Der Angeklagte selbst hatte nach seiner Festnahme ursprünglich zugegeben, in Notwehr zugestochen zu haben, weil er angegriffen worden sei. Allerdings hatte die Polizei zur Beschuldigteneinvernahme einen Somali-Dolmetscher als Übersetzer beigezogen, der sich auf Englisch mit dem Filipino verständigte. Englisch spricht dieser kaum besser als Deutsch. Für Verteidigerin Astrid Wagner erwirkte die Polizei so ein "falsches Geständnis", wie sie in der Verhandlung sagte. Ihr Mandant versicherte dem Schwurgericht, er habe das Messer nie in der Hand gehabt. Der Dolmetsch habe "einfach eine Geschichte erzählt".

DNA war auf Tatwaffe nicht nachweisbar

Tatsächlich ergab ein von Wagner beantragtes Gutachten, dass auf der Tatwaffe die DNA des Angeklagten nicht nachzuweisen war. Dafür fand DNA-Expertin Christina Stein an dem Messer das Blut eines Landsmanns des 36-Jährigen, der diesen mit drei weiteren Filipinos zu einer Weihnachtsfeier begleitet hatte, wo die Gruppe mit den Kroaten aneinandergeriet. Diese hatten in einem nebenan gelegenen Saal an einer Tauffeier teilgenommen und sich beim Rauchen am Parkplatz vor der Location über einen schwer betrunkenen Filipino lustig gemacht, der sich nicht mehr auf den Beinen halten konnte und daher von seinen Kollegen gestützt werden musste. Dem 21-jährigen Kroaten wurde darauf in Brust und Bauch gestochen, dem 22-Jährigen in die Milz, die Bauchspeicheldrüse und das Zwerchfell. Der lebensgefährlich Verletzte verbrachte viereinhalb Wochen im künstlichen Tiefschlaf, erst nach mehreren Operationen war er über dem Berg.

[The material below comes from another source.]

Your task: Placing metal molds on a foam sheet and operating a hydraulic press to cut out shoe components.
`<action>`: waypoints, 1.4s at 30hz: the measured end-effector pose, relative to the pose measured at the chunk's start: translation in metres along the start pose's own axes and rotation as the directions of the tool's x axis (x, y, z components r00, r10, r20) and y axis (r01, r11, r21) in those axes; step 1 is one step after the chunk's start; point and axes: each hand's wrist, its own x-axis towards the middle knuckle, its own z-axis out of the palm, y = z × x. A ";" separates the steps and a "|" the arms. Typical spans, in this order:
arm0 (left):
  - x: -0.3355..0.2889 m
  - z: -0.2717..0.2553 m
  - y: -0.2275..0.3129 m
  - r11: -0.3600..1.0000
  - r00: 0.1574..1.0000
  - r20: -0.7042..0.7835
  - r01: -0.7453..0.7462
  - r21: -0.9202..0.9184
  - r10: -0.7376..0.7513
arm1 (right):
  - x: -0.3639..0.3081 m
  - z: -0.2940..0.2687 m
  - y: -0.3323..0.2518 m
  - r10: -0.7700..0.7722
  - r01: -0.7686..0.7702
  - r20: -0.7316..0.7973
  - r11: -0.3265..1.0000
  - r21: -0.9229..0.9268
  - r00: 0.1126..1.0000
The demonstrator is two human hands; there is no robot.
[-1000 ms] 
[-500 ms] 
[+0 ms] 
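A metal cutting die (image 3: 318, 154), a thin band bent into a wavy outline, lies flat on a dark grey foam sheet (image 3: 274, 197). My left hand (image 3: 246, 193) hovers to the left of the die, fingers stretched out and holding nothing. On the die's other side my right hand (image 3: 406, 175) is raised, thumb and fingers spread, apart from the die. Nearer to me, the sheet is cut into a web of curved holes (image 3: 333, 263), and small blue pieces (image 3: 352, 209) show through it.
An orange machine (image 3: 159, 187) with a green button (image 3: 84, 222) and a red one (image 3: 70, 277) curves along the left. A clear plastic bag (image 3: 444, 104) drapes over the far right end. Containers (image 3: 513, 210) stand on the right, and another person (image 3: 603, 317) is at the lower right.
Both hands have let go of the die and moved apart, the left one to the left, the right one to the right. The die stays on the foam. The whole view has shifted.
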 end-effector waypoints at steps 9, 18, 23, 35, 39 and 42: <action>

Wie die DNA-Gutachterin den Geschworenen erläuterte, könne aus dem Umstand, dass an der Tatwaffe keine Spuren des Angeklagten gefunden wurden, nicht zwangsläufig geschlossen werden, dass dieser das Klappmesser nie in der Hand hatte. Auf dem Messer habe sich "sehr viel Blut" befunden. Das stammte von den beiden niedergestochenen Kroaten sowie dem 32 Jahre alten Landsmann des Angeklagten. Es sei aber nicht auszuschließen, dass sich darüber hinaus andere Spuren - etwa von Hautabrieb - an der Waffe befanden, von dem vielen Blut aber "überlagert" wurden und somit nicht mehr nachzuweisen waren, meinte Stein.

Nach wie vor unklar, wer zugestochen hat

Wer zugestochen hat, dürfte letztlich ungeklärt bleiben. Der zweite verdächtige Filipino entschlug sich im Zeugenstand der Aussage und machte keinerlei Angaben zum Tathergang. Zwar belastete einer seiner damaligen Begleiter vor Gericht den 32-Jährigen. Ausschlaggebend dafür sei, dass sich dieser nach den Stichen mit seiner blutigen Jacke in seinem Auto versteckt habe, ehe er sich vom Tatort absetzen konnte, schilderte dieser Zeuge. Die Jacke sei in seinem Auto geblieben. Am nächsten Tag habe er die blutverschmierte Kleidung bei der Polizei abgeben wollen. Dort habe man ihm jedoch beschieden, es sei "eh alles erledigt", und ihn nach Hause geschickt. Er habe die Jacke daher dem 32-Jährigen zurückgegeben, "wenn sie niemand will". Dieser habe sie in weiterer Folge "verbrannt", berichtete der Filipino.